What the task requires: Would you please restate the data exactly as it stands, apart from the pictures?

Data excerpt:
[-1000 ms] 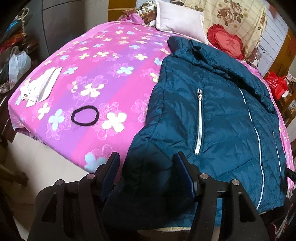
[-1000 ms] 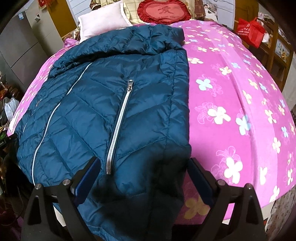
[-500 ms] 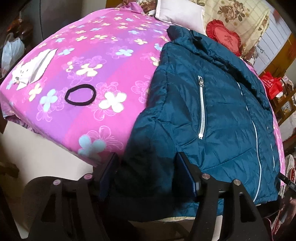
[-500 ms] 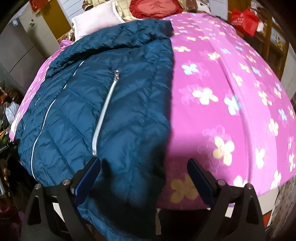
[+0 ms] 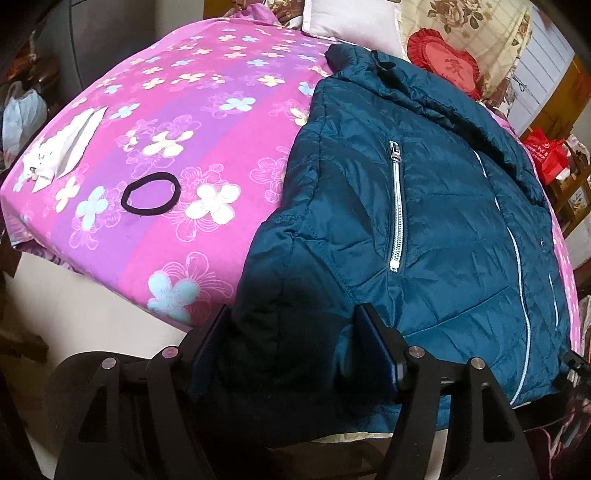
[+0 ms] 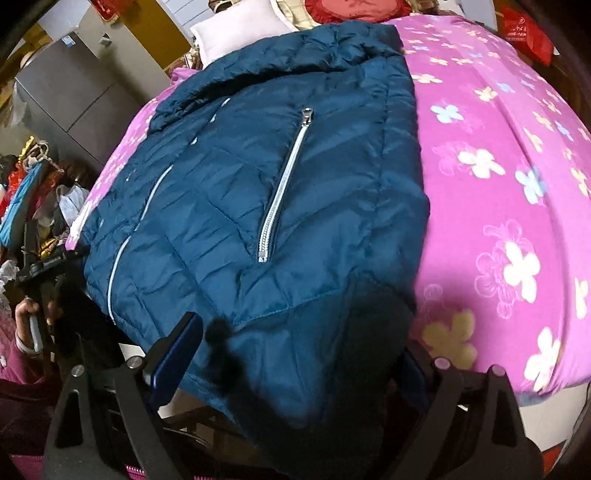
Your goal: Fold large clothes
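A dark teal quilted jacket (image 5: pixel 424 206) lies front up on a pink flowered bedspread (image 5: pixel 192 122), sleeves folded in, collar toward the pillows. Its hem hangs over the near bed edge. My left gripper (image 5: pixel 291 347) is open, its jaws on either side of the hem's left corner. In the right wrist view the jacket (image 6: pixel 258 177) fills the left half. My right gripper (image 6: pixel 291 354) is open wide, its jaws on either side of the hem's right corner. No finger presses on the cloth.
A black hair band (image 5: pixel 149 194) and a white folded item (image 5: pixel 62 147) lie on the bedspread left of the jacket. A white pillow (image 5: pixel 351 18) and a red heart cushion (image 5: pixel 447 62) sit at the head. Cluttered shelves and a grey cabinet (image 6: pixel 74 85) flank the bed.
Both grippers have shifted along the hem and dipped lower at the bed edge. The right view swung so the jacket's right corner sits between its jaws again. Both jaws stayed open.
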Demonstrator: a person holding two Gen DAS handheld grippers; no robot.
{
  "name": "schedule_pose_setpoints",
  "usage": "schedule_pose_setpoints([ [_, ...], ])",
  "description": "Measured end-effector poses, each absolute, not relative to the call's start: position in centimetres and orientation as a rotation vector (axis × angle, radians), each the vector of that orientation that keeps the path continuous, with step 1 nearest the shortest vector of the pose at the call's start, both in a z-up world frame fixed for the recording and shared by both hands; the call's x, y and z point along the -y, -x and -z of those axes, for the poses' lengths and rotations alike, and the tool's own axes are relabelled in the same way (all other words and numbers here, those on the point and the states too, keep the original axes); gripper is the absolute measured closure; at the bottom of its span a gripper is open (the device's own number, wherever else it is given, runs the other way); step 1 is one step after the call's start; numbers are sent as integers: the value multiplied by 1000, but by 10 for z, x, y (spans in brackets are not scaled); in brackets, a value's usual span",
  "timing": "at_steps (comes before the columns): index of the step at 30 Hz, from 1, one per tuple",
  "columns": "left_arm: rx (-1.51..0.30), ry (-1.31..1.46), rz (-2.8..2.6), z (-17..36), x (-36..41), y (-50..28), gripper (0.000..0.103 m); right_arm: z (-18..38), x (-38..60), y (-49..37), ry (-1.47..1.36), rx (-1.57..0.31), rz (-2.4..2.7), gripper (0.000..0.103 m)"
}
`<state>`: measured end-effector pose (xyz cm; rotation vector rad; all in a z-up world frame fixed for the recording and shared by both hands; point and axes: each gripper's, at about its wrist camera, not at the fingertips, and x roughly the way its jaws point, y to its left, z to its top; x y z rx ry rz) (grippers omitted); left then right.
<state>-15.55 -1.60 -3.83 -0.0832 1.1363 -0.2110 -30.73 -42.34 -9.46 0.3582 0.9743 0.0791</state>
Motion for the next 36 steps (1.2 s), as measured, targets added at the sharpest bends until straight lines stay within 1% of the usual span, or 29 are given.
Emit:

Response to the exercise:
[-1000 ms] 
[-1000 ms] 
[-500 ms] 
[-500 ms] 
[+0 ms] 
[+0 ms] 
Your goal: Fold large clothes
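A dark teal quilted jacket (image 5: pixel 424 206) lies front up on a pink flowered bedspread (image 5: pixel 192 122), sleeves folded in, collar toward the pillows. Its hem hangs over the near bed edge. My left gripper (image 5: pixel 291 347) is open, its jaws on either side of the hem's left corner. In the right wrist view the jacket (image 6: pixel 258 177) fills the left half. My right gripper (image 6: pixel 291 354) is open wide, its jaws on either side of the hem's right corner. No finger presses on the cloth.
A black hair band (image 5: pixel 149 194) and a white folded item (image 5: pixel 62 147) lie on the bedspread left of the jacket. A white pillow (image 5: pixel 351 18) and a red heart cushion (image 5: pixel 447 62) sit at the head. Cluttered shelves and a grey cabinet (image 6: pixel 74 85) flank the bed.
Both grippers have shifted along the hem and dipped lower at the bed edge. The right view swung so the jacket's right corner sits between its jaws again. Both jaws stayed open.
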Demonstrator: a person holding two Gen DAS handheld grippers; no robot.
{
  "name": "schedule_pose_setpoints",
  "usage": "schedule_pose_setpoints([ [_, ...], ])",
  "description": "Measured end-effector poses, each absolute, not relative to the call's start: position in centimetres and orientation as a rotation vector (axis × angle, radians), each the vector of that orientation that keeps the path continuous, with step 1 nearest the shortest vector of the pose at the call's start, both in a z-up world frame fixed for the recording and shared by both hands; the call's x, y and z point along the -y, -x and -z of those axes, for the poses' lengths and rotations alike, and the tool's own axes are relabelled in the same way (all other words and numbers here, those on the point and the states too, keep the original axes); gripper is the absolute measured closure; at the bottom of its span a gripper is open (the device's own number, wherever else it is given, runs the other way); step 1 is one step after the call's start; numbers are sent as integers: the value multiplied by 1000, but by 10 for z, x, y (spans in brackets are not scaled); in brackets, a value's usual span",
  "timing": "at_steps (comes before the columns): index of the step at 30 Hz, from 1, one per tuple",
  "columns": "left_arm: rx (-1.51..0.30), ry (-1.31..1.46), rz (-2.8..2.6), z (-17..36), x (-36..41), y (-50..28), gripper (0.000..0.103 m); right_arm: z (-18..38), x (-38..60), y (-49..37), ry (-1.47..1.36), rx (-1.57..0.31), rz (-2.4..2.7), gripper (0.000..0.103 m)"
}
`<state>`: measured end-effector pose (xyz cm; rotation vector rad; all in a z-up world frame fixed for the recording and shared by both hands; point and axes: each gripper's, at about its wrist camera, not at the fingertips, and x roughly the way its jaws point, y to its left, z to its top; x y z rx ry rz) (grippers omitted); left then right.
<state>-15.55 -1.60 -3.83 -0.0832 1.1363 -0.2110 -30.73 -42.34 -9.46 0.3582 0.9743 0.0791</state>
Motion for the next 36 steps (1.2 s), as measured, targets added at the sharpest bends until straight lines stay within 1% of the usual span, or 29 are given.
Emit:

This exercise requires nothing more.